(Work to be completed): Scan the material below for the string "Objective". Report every line that has it.

(Source data):
- - - -

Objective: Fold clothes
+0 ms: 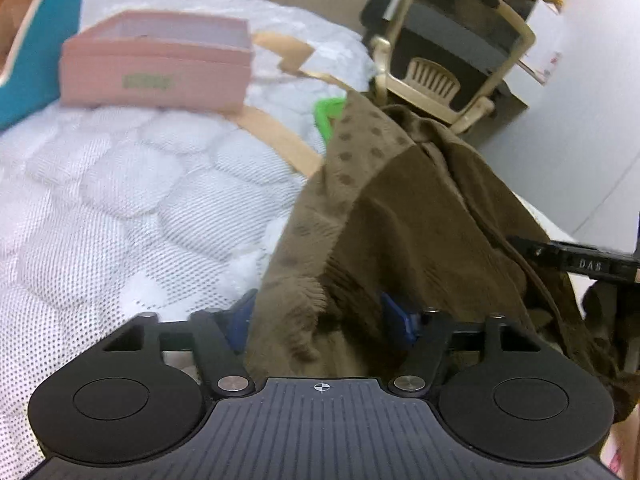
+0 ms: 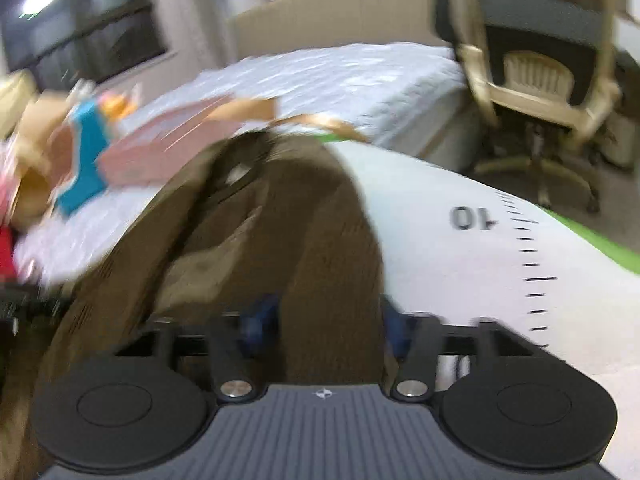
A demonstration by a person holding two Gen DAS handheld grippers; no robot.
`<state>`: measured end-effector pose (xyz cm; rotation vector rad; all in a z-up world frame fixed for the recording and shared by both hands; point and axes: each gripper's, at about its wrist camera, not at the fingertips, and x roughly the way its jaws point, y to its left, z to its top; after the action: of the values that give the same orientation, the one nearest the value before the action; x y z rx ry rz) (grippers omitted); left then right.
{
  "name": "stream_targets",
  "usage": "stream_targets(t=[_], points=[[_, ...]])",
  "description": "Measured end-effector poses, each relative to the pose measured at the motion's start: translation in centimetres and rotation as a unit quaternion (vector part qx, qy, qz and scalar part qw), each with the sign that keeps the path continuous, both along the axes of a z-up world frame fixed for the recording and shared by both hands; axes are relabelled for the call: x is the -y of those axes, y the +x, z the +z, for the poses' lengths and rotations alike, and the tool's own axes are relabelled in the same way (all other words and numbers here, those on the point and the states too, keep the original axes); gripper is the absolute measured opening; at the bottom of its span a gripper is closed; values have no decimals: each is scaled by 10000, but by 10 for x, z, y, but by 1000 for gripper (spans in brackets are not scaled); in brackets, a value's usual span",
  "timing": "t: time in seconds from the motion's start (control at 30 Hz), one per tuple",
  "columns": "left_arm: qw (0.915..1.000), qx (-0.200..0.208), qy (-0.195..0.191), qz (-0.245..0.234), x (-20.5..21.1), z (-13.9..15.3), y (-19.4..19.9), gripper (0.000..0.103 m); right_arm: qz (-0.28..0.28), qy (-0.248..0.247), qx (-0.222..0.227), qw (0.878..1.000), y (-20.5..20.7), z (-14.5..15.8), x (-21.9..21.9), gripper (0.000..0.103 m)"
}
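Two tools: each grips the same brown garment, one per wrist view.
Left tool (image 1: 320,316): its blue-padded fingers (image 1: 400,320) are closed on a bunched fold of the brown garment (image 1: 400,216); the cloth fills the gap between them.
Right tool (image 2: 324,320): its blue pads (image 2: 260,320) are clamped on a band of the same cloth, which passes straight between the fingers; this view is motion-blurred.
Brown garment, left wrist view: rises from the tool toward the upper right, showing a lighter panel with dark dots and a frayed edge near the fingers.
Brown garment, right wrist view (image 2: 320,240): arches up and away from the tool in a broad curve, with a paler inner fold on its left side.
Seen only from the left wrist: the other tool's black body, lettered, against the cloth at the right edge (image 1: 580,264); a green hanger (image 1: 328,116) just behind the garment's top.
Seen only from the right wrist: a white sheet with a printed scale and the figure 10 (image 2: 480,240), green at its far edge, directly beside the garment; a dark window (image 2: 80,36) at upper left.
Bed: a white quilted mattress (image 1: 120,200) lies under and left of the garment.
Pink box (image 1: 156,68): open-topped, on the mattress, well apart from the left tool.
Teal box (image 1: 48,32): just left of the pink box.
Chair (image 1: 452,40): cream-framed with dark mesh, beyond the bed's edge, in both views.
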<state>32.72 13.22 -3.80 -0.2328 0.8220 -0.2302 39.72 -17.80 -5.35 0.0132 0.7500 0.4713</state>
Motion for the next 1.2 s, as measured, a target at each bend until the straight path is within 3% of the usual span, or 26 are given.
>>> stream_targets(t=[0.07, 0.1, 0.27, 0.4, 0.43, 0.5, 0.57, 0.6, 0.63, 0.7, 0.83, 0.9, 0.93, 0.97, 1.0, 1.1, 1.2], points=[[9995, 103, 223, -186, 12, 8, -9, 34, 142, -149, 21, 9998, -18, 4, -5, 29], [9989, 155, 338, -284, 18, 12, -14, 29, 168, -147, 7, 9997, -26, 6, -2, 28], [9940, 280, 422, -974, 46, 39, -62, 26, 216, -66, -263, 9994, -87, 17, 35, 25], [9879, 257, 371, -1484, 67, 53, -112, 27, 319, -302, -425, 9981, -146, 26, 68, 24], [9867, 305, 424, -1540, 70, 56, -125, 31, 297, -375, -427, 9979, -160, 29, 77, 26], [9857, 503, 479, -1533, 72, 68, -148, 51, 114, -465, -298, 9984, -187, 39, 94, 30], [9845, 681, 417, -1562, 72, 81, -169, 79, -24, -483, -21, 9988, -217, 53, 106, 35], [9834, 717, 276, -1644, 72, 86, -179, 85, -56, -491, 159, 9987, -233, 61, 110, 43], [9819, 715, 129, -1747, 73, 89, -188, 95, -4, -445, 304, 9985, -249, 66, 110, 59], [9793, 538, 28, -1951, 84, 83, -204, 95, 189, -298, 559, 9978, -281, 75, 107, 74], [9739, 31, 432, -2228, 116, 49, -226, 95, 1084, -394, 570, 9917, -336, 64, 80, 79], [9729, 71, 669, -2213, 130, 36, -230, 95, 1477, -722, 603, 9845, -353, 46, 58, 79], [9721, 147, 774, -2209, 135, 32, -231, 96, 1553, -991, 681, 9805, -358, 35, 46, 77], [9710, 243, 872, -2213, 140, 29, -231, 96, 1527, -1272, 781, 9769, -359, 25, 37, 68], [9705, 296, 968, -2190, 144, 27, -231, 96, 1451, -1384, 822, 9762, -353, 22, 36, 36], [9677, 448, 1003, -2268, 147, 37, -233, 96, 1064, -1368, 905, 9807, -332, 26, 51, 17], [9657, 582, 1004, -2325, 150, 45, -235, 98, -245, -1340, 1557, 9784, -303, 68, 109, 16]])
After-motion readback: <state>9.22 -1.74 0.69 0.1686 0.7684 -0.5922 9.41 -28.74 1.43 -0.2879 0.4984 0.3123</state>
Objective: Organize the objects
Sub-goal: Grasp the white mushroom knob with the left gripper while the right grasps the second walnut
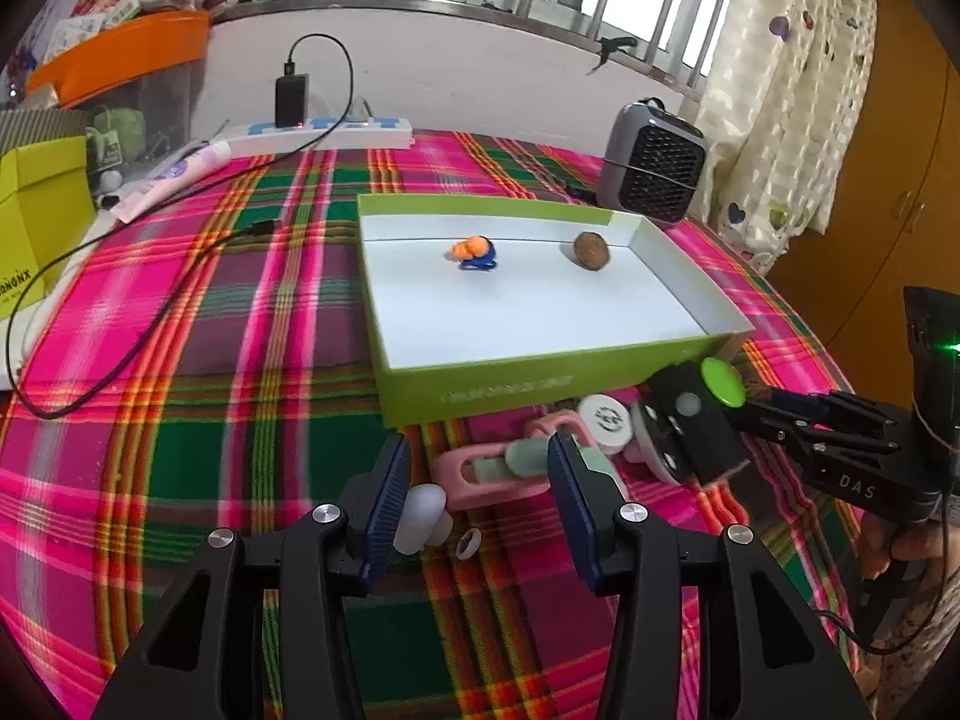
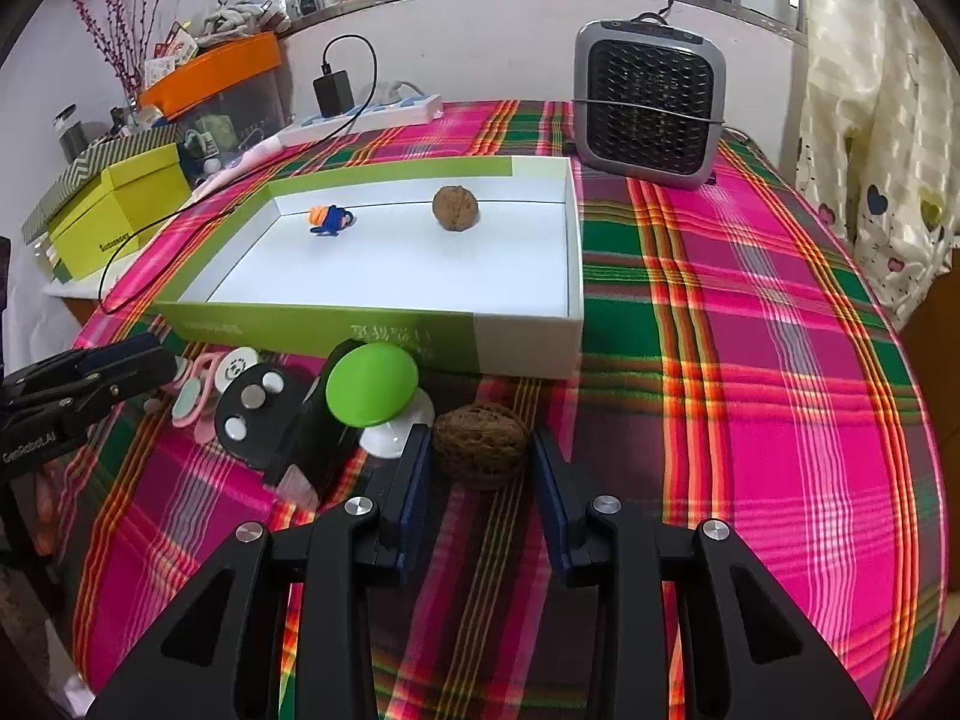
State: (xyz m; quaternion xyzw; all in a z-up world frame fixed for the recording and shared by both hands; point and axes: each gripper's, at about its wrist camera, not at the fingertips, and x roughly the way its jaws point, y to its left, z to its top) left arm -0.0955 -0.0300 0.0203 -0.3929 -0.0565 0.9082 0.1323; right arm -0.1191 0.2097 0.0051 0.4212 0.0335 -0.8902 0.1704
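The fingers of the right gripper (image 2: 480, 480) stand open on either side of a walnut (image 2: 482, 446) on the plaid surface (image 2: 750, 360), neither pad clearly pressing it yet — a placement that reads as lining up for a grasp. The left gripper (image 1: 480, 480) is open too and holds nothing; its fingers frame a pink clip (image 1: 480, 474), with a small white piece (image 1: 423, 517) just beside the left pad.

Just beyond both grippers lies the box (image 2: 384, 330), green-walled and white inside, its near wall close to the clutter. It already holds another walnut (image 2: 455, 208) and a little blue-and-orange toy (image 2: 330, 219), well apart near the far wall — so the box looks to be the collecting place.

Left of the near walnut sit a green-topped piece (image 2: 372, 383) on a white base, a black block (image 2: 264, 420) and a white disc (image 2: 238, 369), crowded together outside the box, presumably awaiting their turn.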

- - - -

(Written solution):
Objective: Fold clothes
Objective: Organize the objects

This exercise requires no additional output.